**Directions for this task**
From the listing below, pull out all lines with "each" in them.

**Dataset extract**
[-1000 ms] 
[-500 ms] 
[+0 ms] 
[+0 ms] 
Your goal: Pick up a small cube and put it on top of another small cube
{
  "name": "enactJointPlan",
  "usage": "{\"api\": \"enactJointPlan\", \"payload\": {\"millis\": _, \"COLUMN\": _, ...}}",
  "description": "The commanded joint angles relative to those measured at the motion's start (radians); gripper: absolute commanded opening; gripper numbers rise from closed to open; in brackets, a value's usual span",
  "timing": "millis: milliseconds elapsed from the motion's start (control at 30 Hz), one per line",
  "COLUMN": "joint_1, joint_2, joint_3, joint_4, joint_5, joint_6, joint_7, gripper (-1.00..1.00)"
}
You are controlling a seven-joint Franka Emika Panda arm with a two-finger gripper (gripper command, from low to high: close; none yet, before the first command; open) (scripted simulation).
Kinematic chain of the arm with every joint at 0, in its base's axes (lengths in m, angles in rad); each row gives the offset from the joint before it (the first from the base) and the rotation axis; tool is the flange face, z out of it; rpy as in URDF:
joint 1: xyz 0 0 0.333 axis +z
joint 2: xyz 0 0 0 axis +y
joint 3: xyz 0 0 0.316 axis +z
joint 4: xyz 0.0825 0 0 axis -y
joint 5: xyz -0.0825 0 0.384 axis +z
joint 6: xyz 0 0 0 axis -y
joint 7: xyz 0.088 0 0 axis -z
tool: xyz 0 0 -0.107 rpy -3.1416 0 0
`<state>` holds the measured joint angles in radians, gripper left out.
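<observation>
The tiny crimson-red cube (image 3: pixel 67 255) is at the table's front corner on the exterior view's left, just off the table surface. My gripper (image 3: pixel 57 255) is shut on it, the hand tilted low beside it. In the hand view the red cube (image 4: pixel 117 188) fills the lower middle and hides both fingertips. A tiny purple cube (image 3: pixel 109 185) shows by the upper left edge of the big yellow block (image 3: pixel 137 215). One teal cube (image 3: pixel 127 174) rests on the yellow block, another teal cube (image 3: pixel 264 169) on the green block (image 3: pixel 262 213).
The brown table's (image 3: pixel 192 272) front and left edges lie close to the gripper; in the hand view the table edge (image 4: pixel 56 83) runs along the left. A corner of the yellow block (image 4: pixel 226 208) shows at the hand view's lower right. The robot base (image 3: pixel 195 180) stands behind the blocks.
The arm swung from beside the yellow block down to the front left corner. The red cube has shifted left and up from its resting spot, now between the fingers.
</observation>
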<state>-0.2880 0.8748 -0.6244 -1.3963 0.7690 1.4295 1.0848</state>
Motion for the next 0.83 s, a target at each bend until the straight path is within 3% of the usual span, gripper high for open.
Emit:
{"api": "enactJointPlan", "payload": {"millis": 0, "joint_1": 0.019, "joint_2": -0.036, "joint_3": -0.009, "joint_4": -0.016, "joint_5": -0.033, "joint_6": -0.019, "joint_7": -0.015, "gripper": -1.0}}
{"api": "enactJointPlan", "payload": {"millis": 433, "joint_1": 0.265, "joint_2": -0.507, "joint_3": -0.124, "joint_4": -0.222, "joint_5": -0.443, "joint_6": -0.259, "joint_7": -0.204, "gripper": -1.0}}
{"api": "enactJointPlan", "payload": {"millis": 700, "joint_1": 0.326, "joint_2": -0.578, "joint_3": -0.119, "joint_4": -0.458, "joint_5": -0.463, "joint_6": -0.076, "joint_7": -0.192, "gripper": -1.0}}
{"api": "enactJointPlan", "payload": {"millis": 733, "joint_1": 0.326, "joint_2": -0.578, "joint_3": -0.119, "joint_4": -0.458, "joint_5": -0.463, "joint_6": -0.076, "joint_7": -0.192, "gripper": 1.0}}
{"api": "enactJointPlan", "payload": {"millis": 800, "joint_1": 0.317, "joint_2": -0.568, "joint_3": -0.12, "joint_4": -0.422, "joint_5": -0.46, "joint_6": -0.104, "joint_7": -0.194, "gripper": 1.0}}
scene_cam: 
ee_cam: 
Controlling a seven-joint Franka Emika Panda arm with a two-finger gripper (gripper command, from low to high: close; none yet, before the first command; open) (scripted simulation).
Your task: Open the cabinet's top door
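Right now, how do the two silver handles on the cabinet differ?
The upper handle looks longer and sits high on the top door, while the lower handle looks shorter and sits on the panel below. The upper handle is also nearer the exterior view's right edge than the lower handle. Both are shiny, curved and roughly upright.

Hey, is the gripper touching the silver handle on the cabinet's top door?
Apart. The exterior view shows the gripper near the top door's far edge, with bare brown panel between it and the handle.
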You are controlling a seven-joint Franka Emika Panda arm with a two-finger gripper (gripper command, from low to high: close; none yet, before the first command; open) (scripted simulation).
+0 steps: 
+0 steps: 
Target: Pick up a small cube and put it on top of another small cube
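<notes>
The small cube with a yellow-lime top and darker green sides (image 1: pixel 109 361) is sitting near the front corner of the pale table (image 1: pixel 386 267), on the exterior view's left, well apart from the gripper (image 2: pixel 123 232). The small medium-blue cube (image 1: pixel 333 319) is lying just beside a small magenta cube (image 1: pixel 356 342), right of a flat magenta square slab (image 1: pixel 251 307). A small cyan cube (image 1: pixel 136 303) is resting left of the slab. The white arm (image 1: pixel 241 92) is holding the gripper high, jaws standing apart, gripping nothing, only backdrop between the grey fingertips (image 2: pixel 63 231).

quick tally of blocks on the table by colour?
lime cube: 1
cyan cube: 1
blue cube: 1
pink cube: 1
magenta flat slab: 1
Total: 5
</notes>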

**Exercise response**
Kinematic chain of the arm with every joint at 0, in its base's axes (lengths in m, angles in rad); each row gives the offset from the joint before it (the first from the base) and the rotation axis; tool is the flange face, z out of it; rpy as in URDF:
Motion for the next 0.83 s, a target at each bend until the straight path is within 3% of the usual span, gripper high for open.

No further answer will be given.